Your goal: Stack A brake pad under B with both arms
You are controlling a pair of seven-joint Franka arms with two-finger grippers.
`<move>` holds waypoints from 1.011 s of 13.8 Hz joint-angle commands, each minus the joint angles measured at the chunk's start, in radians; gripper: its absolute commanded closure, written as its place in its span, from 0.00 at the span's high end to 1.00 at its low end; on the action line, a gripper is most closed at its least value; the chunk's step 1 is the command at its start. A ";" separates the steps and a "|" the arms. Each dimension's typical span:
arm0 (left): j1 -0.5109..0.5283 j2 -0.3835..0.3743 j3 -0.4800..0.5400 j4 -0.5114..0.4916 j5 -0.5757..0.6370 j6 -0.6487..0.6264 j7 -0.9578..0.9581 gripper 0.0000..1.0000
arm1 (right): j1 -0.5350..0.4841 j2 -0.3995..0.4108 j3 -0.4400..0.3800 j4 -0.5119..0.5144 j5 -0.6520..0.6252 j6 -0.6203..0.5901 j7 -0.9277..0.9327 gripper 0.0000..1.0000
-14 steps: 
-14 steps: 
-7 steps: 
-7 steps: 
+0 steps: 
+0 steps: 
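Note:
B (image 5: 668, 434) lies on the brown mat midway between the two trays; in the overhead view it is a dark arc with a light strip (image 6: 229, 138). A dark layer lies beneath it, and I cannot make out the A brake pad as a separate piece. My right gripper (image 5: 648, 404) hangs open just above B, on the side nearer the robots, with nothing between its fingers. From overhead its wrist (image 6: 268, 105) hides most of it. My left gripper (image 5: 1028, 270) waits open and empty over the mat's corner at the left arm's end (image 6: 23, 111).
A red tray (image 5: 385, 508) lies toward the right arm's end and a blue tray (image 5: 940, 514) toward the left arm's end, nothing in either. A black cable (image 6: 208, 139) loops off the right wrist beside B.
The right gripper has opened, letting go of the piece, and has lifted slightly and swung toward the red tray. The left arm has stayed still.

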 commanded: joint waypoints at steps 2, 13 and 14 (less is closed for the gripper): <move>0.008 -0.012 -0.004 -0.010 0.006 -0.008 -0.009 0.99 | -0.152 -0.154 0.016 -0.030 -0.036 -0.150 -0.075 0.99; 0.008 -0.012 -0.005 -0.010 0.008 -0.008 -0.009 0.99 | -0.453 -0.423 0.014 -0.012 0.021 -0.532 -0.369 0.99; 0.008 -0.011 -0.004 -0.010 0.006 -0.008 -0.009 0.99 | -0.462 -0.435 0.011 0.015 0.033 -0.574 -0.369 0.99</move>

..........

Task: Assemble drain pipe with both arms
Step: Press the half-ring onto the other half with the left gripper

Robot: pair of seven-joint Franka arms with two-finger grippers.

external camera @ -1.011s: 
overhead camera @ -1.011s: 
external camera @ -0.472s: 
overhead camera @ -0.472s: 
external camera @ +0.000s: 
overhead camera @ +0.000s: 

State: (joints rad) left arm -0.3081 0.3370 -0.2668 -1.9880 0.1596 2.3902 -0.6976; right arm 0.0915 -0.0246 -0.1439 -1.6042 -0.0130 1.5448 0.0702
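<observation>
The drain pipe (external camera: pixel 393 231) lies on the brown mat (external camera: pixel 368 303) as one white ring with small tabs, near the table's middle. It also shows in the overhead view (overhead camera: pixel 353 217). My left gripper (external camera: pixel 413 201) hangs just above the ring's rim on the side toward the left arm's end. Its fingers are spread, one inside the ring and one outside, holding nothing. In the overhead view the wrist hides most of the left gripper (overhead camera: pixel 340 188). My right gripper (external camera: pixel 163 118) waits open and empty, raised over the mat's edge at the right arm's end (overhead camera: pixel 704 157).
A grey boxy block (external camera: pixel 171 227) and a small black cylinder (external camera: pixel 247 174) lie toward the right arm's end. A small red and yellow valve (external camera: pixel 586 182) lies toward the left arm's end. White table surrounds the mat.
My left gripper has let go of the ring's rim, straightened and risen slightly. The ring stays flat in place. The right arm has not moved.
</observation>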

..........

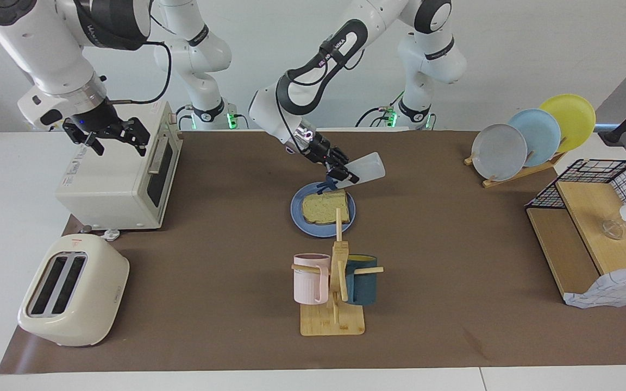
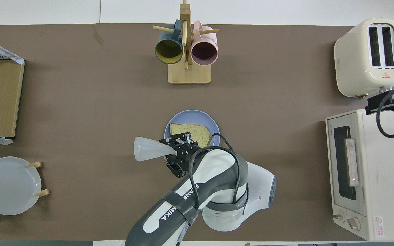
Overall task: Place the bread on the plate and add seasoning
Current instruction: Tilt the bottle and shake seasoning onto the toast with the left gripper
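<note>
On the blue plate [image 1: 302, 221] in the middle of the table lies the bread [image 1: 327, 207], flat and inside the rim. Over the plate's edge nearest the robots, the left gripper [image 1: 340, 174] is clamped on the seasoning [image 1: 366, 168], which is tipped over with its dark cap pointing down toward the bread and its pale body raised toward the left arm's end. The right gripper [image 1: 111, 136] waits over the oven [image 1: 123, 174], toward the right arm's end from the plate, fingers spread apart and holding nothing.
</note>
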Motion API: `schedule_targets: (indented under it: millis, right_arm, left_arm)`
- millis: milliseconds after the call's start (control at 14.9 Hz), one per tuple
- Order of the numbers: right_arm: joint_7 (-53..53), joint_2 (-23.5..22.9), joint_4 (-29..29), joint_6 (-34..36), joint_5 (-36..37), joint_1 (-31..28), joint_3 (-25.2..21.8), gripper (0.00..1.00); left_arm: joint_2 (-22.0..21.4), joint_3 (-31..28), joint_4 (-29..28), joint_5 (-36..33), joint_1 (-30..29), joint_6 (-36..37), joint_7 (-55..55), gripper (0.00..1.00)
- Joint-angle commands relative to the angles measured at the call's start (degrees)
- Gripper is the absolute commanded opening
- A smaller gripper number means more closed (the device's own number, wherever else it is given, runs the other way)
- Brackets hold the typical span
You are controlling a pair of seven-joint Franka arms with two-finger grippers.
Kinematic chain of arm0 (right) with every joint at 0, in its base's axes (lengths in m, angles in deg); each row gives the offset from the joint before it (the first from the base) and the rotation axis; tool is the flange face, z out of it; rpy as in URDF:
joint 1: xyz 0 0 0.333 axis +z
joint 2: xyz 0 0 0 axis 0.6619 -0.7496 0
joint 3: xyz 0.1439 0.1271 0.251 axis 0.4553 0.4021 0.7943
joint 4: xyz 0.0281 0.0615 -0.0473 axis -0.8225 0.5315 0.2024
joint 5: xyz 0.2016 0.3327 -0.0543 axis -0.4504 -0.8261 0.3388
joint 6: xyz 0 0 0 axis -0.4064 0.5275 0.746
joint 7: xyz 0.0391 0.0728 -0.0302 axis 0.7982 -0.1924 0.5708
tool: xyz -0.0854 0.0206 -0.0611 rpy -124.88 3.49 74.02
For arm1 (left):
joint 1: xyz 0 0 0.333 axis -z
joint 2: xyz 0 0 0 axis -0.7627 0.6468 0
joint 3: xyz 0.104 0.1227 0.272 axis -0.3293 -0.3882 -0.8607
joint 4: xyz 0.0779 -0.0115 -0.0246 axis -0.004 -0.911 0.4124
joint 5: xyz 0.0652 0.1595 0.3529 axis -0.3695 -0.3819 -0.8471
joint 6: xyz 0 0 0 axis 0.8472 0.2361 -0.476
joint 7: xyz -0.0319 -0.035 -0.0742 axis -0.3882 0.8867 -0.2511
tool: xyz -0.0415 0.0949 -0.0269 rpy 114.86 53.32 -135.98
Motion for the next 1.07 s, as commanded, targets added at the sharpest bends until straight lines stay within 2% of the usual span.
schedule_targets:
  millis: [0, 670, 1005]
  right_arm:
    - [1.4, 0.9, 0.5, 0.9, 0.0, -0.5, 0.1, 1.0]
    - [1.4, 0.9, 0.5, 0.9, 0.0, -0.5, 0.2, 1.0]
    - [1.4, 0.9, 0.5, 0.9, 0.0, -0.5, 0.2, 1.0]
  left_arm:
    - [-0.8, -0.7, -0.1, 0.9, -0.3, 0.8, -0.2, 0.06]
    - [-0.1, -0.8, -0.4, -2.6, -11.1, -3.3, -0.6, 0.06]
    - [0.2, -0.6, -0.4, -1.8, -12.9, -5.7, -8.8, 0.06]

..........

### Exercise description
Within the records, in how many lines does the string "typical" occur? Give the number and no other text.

### Response for this exercise
2